Acarophenacidae Temporal range: Cretaceous–present PreꞒ Ꞓ O S D C P T J K Pg N

Scientific classification
- Kingdom: Animalia
- Phylum: Arthropoda
- Subphylum: Chelicerata
- Class: Arachnida
- Order: Trombidiformes
- Family: Acarophenacidae Cross, 1965
- Genera: Acarophenax Newstead & Duvall, 1918; Adactylidium Cross, 1965; Aegyptophenax Rady, 1992; Aethiophenax Mahunka, 1981; Paracarophenax Cross, 1965; Paradactylidium Mahunka, 1973; Proadactylidium Khaustov et al., 2021; Protophenax Magowski, 1994;

= Acarophenacidae =

Family of mites

Acarophenacidae is a family of mites in the order Trombidiformes that are egg parasitoids and ectoparasites of beetles or thrips. It contains eight genera and around 40 species.

== Morphology ==
Acarophenacidae are <200 μm in length and elongate to oval in shape.
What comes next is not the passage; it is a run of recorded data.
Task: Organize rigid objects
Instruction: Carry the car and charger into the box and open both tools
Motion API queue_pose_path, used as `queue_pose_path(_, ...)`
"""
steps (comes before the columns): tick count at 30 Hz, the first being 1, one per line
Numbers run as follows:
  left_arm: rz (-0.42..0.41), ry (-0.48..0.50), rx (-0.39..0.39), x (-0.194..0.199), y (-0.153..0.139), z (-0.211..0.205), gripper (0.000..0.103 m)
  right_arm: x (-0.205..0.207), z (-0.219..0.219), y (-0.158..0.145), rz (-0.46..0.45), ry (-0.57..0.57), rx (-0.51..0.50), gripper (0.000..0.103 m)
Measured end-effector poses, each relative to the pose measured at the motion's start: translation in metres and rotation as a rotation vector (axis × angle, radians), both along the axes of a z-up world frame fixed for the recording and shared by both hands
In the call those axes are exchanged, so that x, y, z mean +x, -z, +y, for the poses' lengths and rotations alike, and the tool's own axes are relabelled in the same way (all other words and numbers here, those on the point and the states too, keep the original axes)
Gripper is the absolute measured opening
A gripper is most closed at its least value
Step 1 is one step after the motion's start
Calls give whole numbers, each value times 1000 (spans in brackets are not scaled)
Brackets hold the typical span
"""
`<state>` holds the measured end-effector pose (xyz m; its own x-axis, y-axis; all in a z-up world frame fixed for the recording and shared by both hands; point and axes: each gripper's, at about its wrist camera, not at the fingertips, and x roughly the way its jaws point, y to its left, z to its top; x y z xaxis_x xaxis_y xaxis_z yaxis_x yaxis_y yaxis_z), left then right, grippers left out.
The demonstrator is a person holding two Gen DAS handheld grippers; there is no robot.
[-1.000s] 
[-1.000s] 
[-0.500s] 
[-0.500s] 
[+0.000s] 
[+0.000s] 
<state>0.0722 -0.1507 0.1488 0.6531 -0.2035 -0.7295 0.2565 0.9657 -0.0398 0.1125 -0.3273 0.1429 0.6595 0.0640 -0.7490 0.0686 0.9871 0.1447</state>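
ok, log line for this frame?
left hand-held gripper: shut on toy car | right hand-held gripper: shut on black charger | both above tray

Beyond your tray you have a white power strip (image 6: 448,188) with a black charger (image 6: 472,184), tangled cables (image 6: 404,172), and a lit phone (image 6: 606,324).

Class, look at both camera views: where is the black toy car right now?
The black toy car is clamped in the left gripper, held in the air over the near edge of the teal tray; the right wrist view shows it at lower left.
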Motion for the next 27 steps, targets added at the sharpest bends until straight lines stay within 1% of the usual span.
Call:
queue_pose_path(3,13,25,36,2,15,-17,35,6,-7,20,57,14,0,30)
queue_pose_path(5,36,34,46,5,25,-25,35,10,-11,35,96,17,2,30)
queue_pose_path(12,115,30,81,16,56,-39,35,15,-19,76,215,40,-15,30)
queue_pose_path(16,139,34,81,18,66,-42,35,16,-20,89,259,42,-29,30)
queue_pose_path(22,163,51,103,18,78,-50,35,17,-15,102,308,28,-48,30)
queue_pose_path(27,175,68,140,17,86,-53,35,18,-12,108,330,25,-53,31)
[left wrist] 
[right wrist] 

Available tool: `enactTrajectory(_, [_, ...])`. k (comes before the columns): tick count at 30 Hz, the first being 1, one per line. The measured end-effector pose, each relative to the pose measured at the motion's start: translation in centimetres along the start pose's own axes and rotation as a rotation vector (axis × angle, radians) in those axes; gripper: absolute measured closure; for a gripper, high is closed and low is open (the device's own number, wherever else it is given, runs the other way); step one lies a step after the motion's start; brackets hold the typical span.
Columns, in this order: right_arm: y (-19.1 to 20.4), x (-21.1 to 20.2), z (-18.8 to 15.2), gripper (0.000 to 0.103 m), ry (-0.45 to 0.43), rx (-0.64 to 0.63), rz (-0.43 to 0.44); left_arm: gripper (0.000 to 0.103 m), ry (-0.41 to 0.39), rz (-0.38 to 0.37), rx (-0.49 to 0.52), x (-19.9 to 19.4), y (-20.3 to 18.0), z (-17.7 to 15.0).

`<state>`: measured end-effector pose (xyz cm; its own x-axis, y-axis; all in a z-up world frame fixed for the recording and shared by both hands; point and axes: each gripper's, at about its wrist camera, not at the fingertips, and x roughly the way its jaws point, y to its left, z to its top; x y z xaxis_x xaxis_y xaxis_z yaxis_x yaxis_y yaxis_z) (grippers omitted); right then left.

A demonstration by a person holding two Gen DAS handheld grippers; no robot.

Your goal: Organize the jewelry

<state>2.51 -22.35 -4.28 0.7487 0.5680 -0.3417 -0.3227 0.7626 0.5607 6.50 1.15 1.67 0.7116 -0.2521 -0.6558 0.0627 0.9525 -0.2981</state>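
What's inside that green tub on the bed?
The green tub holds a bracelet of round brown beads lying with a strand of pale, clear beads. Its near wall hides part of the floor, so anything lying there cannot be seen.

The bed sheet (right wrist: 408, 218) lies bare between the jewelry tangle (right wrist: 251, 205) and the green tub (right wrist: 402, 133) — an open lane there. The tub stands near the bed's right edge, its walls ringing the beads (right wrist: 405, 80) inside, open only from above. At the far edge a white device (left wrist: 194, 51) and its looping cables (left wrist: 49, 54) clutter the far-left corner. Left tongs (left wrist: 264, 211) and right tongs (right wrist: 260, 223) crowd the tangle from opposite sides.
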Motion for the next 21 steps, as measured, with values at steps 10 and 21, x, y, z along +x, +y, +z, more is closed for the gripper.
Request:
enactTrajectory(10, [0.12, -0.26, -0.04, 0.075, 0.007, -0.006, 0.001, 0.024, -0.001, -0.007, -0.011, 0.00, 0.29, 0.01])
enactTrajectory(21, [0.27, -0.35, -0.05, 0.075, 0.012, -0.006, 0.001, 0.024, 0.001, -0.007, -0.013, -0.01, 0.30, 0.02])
Distinguishing features are the gnathosoma (mouthparts) partially/completely fused into the propodosoma, indistinct palps and the first leg pair being thickest.

== Life cycle ==
Acarophenacidae have a reduced life cycle, in which the larvae complete their development within their mother; the entire life cycle can take only 4–5 days.

1. A mated female rides on an adult insect to disperse to new areas. In genus Adactylidium, she also feeds on the insect's body fluids.
2. When the insect begins laying eggs, the female drops off to feed on the eggs. Her abdomen swells up greatly (physogastrism).
3. Offspring develop within the mother. The sex ratio is female-skewed; in Acarophenax mahunkai for example, an individual female produces 27.2 daughters but only 1.7 sons on average.
4. Male offspring develop slightly more quickly than their sisters and inseminate them while still inside the mother's body.
5. Females leave the mother's body and seek hosts, beginning the cycle again.

== Biological control ==
Some Acarophenacidae have been suggested as biological control agents as they reduce populations of their hosts. These include Acarophenax mahunkai for the lesser mealworm (Alphitobius diaperinus), and Acarophenax lacunatus for red flour beetle (Tribolium castaneum) and lined flat bark beetle (Cryptolestes ferrugineus).